--- RECORDED INFORMATION Enclosed Below ---

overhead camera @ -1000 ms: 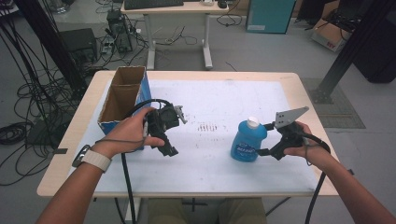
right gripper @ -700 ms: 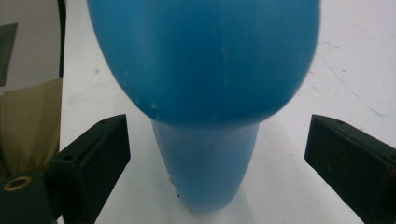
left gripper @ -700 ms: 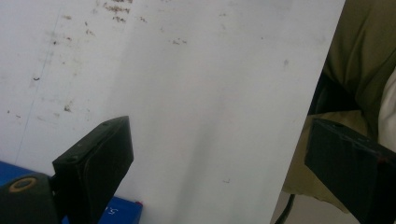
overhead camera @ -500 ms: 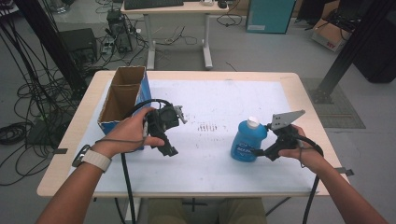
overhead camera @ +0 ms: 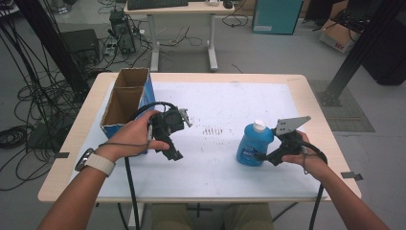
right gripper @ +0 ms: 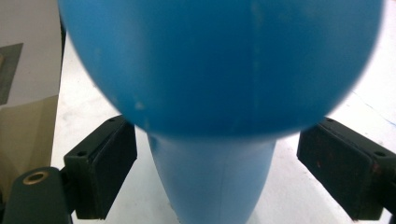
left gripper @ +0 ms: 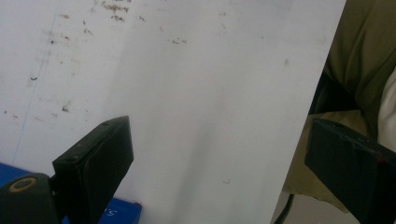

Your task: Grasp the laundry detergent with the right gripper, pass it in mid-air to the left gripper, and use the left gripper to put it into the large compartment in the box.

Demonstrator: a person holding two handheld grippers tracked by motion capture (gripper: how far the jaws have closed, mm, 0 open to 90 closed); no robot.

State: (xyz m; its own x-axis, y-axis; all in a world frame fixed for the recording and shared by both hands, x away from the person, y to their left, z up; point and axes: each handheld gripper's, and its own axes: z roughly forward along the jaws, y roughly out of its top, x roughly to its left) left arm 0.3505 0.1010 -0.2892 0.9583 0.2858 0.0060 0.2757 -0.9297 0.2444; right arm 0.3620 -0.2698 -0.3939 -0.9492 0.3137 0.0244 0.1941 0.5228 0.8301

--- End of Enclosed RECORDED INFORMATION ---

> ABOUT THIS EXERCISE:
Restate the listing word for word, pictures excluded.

> REPLY TO THE TASK:
overhead camera @ -1000 ms: 
right gripper @ -700 ms: 
left gripper @ -700 ms: 
overhead camera @ -500 ms: 
overhead camera @ +0 ms: 
right gripper @ +0 ms: 
left gripper @ +0 ms: 

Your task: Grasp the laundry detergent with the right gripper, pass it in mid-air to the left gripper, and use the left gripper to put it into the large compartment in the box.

Demonstrator: a person holding two handheld grippers tracked by motion capture (gripper: how far the jaws have closed, mm, 0 open to 90 closed); no robot.

State: (xyz m; its own x-axis, y-axis; all in a world frame fixed for the recording and shared by both hands, x away from the person, y to their left, z up; point and axes: each handheld gripper's, and its own axes: z roughly forward along the jaws, y roughly out of its top, x roughly to its left) left arm 0.3505 0.1010 -0.2892 0.9583 0.2858 0.0060 0.2757 -0.9297 0.2444; right arm 0.3620 -0.2698 -0.3939 -0.9492 0.3137 0.0244 0.1941 0.5228 0.8301

That finishes the answer to the exercise.